Jewelry is not her only vehicle of expression. Malouf, who divides her time between homes in Dallas and Santa Fe, has a second book in the works.
“I’m glad that things are this way,” she said. “I think to stay busy doing what you love and being involved in things you care about makes one feel alive.”
A south Texas rancher before she became a designer, Malouf’s first book, “Cattle Kings of Texas,” offered a peek into south Texas ranch life through words and photographs. “Being from Texas is such a big part of my identity,” she said. “I think it comes across in my jewelry, too. The rich textures, the oversize pieces, the natural elements are all part of my Texas upbringing.”
It’s not surprising that her second book, “Seldom Heard,” (release date undetermined) delves deeper into the old Texas families that have held land for hundreds of years. “These folks are old of money and tight of lip,” she said. “It’s been an amazing experience to get them to talk with me about their history and their present concerns.”
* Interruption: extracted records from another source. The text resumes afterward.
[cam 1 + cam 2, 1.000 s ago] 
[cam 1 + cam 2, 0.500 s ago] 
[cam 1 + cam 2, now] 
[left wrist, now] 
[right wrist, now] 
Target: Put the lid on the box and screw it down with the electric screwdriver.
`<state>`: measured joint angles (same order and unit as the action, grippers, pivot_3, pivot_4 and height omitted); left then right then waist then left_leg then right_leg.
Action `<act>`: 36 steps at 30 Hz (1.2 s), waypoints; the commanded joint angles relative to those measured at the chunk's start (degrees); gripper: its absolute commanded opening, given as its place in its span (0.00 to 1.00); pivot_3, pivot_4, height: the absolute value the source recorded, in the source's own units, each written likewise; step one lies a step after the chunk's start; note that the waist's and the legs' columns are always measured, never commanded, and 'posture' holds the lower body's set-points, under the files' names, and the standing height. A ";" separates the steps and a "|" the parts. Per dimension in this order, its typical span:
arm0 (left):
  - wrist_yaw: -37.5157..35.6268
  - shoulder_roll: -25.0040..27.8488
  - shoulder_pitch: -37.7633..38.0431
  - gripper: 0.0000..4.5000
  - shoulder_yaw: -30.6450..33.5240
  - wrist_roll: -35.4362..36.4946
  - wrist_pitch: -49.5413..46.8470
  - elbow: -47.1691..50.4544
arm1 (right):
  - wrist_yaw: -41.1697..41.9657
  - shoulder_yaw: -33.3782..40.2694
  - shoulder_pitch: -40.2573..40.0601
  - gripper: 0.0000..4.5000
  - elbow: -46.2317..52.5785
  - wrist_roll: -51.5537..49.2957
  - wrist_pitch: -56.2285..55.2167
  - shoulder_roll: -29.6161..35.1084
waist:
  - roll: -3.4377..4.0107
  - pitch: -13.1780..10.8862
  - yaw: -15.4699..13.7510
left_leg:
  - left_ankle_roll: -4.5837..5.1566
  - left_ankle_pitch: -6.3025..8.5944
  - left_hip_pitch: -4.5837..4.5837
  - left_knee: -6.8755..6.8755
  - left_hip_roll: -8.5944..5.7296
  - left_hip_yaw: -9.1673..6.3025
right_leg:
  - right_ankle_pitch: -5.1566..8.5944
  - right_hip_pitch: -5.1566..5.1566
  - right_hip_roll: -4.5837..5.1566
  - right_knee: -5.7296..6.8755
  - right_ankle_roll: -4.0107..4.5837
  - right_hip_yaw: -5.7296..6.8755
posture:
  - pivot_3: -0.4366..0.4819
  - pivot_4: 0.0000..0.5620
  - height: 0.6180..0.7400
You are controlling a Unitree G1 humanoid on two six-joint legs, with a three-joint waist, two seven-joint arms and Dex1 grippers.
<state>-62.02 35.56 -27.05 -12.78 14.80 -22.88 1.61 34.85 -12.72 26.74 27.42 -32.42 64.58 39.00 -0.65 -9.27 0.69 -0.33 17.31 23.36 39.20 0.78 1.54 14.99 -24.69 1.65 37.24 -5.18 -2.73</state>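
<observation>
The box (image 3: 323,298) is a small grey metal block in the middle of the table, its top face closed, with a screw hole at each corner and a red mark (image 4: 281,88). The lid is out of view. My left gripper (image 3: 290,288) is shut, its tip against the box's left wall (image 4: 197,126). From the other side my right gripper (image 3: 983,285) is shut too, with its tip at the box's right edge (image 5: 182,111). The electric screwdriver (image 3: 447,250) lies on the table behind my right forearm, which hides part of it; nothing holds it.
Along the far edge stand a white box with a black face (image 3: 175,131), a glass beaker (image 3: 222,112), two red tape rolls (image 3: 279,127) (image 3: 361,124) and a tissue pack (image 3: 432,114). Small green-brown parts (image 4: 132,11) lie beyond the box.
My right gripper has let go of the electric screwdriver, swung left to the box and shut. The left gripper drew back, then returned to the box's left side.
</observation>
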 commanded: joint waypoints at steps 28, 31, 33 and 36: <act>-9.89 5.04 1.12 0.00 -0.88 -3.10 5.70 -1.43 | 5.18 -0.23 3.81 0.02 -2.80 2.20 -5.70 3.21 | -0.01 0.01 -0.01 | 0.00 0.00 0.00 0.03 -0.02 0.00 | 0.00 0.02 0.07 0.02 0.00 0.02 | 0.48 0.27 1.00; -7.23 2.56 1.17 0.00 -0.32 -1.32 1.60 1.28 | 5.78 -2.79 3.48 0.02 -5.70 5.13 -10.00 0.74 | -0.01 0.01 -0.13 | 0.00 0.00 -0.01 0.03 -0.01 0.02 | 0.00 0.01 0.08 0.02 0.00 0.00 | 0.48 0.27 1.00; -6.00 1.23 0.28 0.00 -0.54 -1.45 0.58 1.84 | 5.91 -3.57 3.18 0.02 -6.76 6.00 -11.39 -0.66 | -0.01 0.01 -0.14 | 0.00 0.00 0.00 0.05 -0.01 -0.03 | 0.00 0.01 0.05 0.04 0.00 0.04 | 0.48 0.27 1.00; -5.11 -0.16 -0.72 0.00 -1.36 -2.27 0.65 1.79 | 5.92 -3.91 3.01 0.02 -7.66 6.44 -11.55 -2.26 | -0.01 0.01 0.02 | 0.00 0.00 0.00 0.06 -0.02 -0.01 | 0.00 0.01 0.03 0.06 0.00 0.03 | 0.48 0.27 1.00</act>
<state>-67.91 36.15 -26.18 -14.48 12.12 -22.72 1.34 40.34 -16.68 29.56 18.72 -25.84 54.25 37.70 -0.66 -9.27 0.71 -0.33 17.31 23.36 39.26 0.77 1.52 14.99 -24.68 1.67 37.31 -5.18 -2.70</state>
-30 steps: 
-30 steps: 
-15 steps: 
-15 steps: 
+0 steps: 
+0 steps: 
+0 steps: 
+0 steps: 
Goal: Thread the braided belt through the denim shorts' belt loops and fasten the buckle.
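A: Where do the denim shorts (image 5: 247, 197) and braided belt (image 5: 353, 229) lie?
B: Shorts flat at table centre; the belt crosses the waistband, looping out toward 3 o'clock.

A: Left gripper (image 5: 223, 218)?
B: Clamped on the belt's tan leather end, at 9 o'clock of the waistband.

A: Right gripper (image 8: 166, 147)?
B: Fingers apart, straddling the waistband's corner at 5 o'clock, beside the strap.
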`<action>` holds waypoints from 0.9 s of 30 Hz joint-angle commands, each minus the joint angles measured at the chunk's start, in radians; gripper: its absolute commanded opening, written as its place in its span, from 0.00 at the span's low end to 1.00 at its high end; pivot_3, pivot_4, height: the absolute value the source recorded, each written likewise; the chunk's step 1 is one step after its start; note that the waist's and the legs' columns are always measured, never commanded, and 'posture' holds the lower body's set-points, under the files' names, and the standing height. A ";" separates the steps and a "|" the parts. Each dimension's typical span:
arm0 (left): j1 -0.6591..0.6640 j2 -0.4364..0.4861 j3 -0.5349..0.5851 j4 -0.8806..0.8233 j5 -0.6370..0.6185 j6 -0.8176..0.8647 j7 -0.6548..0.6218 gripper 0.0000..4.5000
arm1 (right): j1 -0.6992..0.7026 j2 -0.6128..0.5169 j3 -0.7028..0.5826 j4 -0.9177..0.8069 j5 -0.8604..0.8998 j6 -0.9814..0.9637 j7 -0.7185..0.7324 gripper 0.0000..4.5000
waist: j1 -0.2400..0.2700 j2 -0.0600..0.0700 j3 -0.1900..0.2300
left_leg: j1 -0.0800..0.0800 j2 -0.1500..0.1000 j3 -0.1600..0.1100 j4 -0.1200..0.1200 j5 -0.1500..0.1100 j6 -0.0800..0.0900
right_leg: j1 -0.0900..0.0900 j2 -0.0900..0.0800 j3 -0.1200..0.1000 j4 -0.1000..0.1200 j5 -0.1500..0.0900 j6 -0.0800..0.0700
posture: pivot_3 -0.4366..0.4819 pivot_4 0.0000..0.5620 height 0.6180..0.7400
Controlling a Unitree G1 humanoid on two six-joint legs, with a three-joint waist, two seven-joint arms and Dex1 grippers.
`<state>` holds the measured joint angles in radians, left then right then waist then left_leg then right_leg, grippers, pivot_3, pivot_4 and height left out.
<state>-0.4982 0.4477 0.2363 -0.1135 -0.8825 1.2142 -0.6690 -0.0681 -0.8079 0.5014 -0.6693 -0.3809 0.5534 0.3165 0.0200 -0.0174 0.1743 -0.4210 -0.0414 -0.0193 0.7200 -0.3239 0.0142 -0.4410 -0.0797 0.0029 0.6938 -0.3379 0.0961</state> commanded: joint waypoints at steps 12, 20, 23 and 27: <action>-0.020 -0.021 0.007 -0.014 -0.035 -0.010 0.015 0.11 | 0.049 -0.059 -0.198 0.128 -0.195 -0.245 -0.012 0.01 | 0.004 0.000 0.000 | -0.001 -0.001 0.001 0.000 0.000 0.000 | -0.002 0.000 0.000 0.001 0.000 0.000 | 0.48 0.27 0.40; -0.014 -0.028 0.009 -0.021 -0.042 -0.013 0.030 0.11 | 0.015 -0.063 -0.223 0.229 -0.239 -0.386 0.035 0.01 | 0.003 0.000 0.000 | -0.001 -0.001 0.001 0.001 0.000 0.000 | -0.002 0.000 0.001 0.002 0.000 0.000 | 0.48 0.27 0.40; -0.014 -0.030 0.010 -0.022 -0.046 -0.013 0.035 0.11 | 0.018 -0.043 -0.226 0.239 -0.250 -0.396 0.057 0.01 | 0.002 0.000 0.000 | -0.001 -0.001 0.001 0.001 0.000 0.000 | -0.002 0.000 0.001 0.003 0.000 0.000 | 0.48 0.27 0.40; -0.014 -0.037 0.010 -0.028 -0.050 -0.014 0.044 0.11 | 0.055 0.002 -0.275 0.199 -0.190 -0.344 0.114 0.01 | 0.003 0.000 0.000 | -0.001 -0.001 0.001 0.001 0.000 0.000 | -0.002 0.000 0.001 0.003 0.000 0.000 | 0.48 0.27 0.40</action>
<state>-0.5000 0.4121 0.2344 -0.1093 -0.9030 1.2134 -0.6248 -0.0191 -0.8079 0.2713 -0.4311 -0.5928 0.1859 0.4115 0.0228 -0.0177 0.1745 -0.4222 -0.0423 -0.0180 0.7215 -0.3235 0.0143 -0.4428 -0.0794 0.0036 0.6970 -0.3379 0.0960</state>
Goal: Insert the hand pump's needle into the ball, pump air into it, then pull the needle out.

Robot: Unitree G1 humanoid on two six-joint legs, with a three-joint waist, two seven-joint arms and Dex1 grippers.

Her research took her through much of south Texas, going from roundup to bunk house to cook wagon, in an attempt to get an authentic glimpse at a fading lifestyle. Those trips through the Southwest have also provided inspiration for jewelry, found within the crevasses of red rocks and among the spiny shells along the Texas coast.
Malouf said she often wakes up in the middle of the night to jot down an idea or sketch a design. She’ll soon be traveling to Glass Beach near Seattle, where polished shards line the beaches. “I can’t wait to see what ideas that inspires,” she said.